§ **Task prompt**
Word for word, give again the lines of the material below, from the one holding "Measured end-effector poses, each" to the last, with nothing added.

§ **Dataset content**
/---

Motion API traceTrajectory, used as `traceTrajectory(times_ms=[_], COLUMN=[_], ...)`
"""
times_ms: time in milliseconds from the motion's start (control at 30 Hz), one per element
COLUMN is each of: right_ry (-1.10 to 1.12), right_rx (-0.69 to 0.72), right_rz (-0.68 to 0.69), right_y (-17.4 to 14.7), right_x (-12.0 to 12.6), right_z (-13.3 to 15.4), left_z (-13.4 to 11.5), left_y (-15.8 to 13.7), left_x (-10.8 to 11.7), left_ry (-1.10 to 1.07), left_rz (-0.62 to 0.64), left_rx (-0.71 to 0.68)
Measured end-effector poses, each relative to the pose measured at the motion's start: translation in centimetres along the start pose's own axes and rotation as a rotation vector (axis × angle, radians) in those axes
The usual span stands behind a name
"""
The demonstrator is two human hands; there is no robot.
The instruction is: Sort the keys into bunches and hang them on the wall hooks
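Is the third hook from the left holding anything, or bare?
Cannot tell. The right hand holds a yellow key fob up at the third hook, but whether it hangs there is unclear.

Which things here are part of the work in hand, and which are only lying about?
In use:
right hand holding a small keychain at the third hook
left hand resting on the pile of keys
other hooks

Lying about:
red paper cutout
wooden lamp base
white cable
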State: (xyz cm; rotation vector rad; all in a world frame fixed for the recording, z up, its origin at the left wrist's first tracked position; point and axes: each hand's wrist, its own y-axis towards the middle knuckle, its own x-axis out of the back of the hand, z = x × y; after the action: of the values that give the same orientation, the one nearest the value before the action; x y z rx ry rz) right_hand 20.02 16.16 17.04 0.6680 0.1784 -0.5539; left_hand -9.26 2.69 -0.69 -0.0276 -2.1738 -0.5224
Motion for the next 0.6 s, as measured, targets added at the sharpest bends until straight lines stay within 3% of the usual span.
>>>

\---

§ **Solved problem**
Measured end-effector poses, each relative to the pose measured at the motion's start: translation in centimetres along the start pose's own axes and rotation as a rotation vector (axis × angle, radians) in those axes
The usual span stands behind a name
"""
The demonstrator is two human hands; there is no robot.
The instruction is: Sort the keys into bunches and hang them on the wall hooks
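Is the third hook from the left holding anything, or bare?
Cannot tell. The right hand holds a yellow key fob up at the third hook, but whether it hangs there is unclear.

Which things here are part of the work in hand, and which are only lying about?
In use:
right hand holding a small keychain at the third hook
left hand resting on the pile of keys
other hooks

Lying about:
red paper cutout
wooden lamp base
white cable
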State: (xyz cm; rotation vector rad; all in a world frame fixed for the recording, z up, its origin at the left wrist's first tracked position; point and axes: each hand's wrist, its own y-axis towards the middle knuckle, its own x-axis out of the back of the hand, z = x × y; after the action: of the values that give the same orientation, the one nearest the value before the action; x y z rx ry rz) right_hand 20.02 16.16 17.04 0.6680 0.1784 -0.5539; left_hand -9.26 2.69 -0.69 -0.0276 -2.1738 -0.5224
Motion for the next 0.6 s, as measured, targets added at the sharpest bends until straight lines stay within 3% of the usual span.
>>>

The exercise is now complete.